The RFP also breaks new ground in how the Exchange involves itself in broker technology choices. Historically, brokers were free to select and manage their own internal systems. Under this process, the CSE and the Colombo Stock Brokers Association will jointly evaluate vendors and shortlist acceptable systems, from which brokers must then choose. In effect, the Exchange is setting a minimum technological standard for the entire brokerage industry for the first time.
Another notable feature is the insistence on open API architecture. OMS platforms must be able to connect seamlessly to multiple BBO systems and third-party trading front ends such as Bloomberg and Reuters. This signals a move away from the closed, siloed software environments that have characterized many broker operations for over a decade and which have struggled to integrate modern risk, reporting and compliance requirements.
Although the RFP does not refer directly to the events of 7 January, its technical requirements mirror precisely the vulnerabilities that day revealed: uncontrolled market orders, insufficient system capacity during order surges, inadequate audit visibility and limited real-time risk monitoring. What reads as a procurement specification doubles as a quiet post-mortem translated into technical standards.
The seriousness of the initiative is underlined by strict procurement conditions. Vendors must submit a LKR 1 million bid bond and, if selected, provide a performance bond amounting to five percent of the contract value. Proposals are subject to technical demonstrations, proof-of-concept testing and detailed evaluation by committees appointed by both the CSE and broker association.
Perhaps the most significant aspect of the document is its objective. It does not speak of upgrading existing platforms or improving current systems. It speaks of shortlisting entirely new OMS and BBO solutions for brokers to implement in due course. This is, in effect, a five-year technology reset for Sri Lanka’s brokerage industry.

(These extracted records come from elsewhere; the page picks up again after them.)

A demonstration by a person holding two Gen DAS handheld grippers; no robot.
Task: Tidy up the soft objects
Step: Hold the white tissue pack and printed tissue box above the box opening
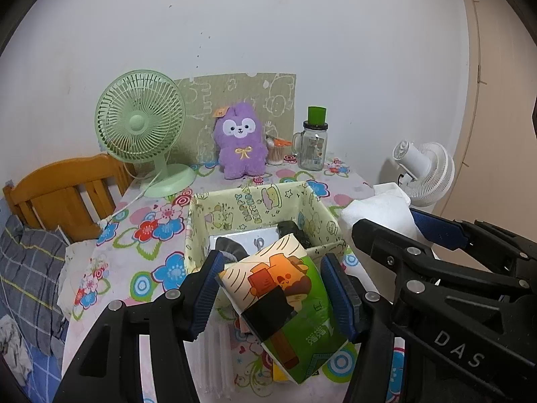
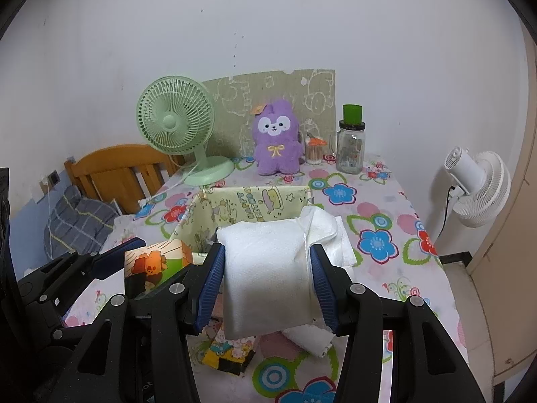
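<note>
My left gripper (image 1: pixel 273 290) is shut on a green and orange cartoon tissue pack (image 1: pixel 285 305), held above the near side of the table. The right gripper (image 2: pixel 266 280) is shut on a white soft pack (image 2: pixel 265 275), whose blue pads press its sides. Just beyond both stands a pale yellow cartoon-print box (image 1: pixel 261 208), open at the top, with a silver item and dark things inside. In the right wrist view the same box (image 2: pixel 255 201) sits behind the white pack, and the tissue pack (image 2: pixel 152 263) shows at the left. A purple plush toy (image 1: pixel 240 141) sits upright at the back.
A green desk fan (image 1: pixel 141 124) stands back left, a glass jar with a green cap (image 1: pixel 313 144) and a cotton swab cup (image 1: pixel 278 151) back right. A small yellow patterned pack (image 2: pixel 230 352) and white tissues (image 2: pixel 312 337) lie on the flowered tablecloth (image 2: pixel 376 245). A white fan (image 2: pixel 476 184) stands off the right edge, a bed at left.
</note>
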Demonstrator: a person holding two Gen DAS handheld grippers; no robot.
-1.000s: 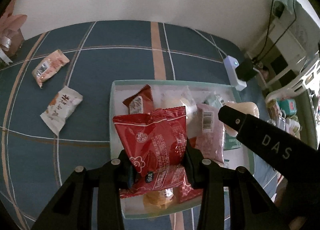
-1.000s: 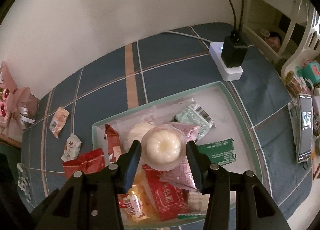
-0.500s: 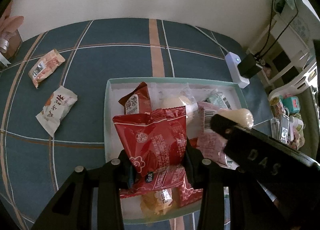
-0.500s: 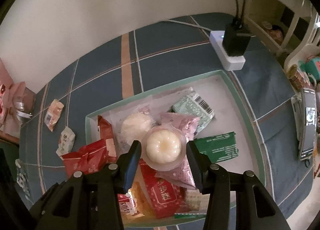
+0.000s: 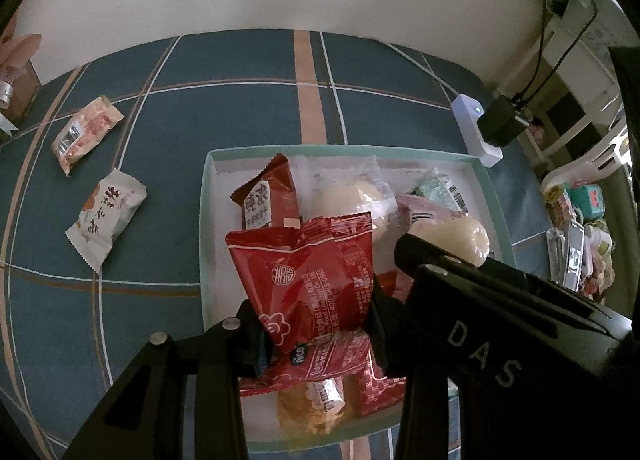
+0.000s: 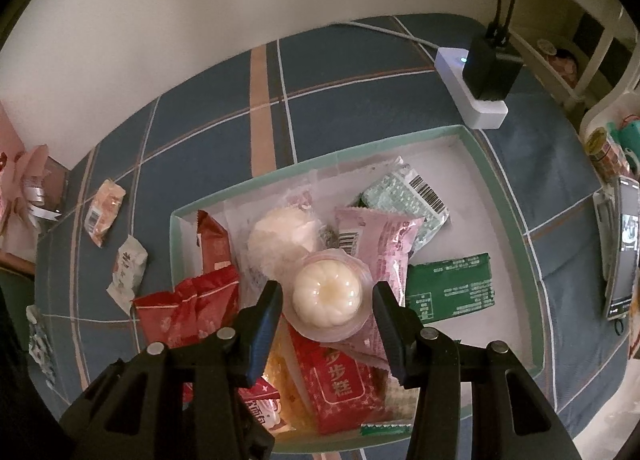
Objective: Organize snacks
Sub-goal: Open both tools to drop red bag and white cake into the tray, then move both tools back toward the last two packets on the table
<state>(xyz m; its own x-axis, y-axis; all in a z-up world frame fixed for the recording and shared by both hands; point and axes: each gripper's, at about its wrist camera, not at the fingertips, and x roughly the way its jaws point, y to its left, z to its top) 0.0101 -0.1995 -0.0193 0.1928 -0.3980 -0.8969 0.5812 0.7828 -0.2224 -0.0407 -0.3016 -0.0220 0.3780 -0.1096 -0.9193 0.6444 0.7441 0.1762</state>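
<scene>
A pale green tray (image 5: 206, 220) on the blue checked cloth holds several snack packets. Above its near left part my left gripper (image 5: 312, 300) is shut on a red snack packet (image 5: 304, 272), which stands up between the fingers. My right gripper (image 6: 328, 300) is shut on a clear jelly cup (image 6: 326, 292) with a cream-white filling, low over the packets in the middle of the tray (image 6: 504, 212). In the left wrist view that cup (image 5: 460, 238) shows at the tip of the right gripper's black body. The red packet (image 6: 188, 308) also shows in the right wrist view.
Two loose packets lie on the cloth left of the tray: an orange-pink one (image 5: 86, 132) and a white one (image 5: 106, 216). A white power strip with a black adapter (image 6: 480, 100) sits behind the tray's right corner. A phone (image 6: 624, 252) and clutter crowd the right edge.
My right gripper has sunk toward the tray with the jelly cup; in the left wrist view it has shifted left and closer. The left gripper still holds the red packet in the same place.
</scene>
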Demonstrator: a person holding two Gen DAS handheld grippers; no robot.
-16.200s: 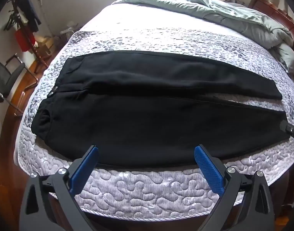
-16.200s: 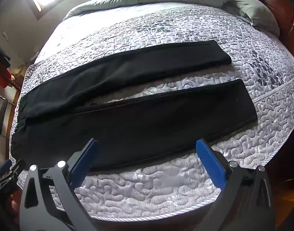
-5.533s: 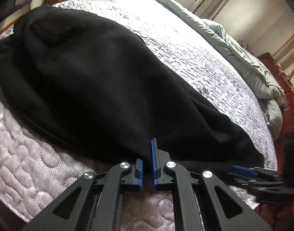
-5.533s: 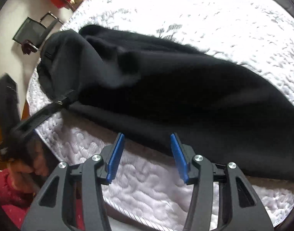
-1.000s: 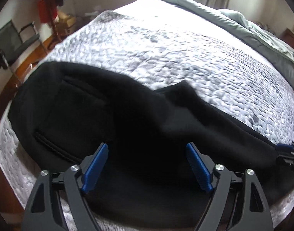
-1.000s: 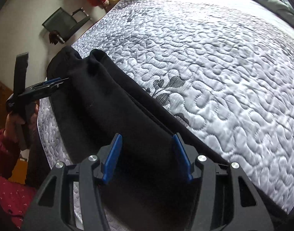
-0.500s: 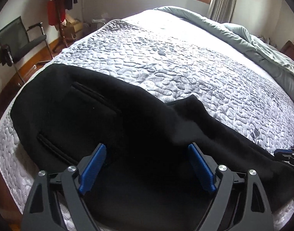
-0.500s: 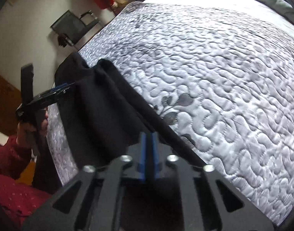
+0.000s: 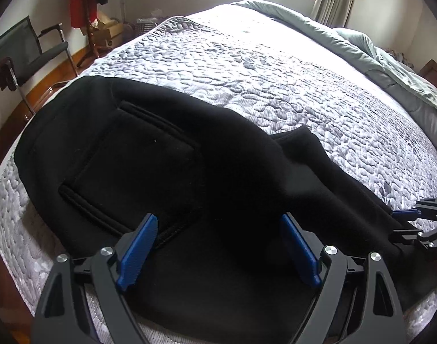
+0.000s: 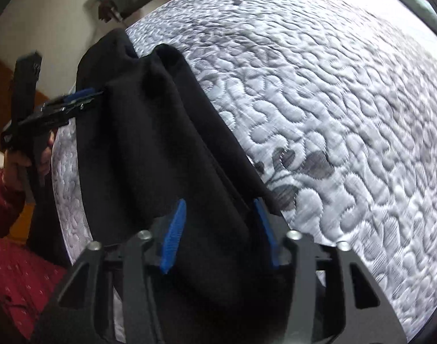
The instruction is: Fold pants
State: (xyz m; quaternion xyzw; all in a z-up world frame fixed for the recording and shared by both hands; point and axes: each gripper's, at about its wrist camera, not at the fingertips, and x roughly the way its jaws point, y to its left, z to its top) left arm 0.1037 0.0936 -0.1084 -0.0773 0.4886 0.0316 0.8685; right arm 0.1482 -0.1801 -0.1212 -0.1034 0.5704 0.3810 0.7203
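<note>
Left wrist view is showing us the black pants (image 9: 167, 172) lying doubled on the quilted bed (image 9: 275, 86), our left gripper (image 9: 218, 246) spread wide above them, gripping nothing. Only the right wrist view is showing our right gripper (image 10: 218, 232), jaws just reopening, parted around a blurred fold.

Matte black left gripper (image 9: 217, 246) up close, angular triangular-cutout frames, ribbed blue pads (image 9: 138, 248), round silver screws (image 9: 107, 251). Same build on the black right gripper (image 10: 220, 233). At the edge, a red sleeve with small pale dots (image 10: 6, 200).
</note>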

The events of early January may ultimately be remembered not only for the embarrassment they caused but for the transformation they triggered. For the first time, the CSE appears to recognize that broker technology is not merely an internal operational matter but a component of market infrastructure capable of affecting market stability itself. In moving to standardize and modernize these systems, the Exchange is positioning technology, rather than regulation alone, as a primary safeguard of market integrity.
If implemented as envisioned, the RFP issued this week may mark the beginning of the most significant technological modernization of Sri Lanka’s capital market since the introduction of electronic trading.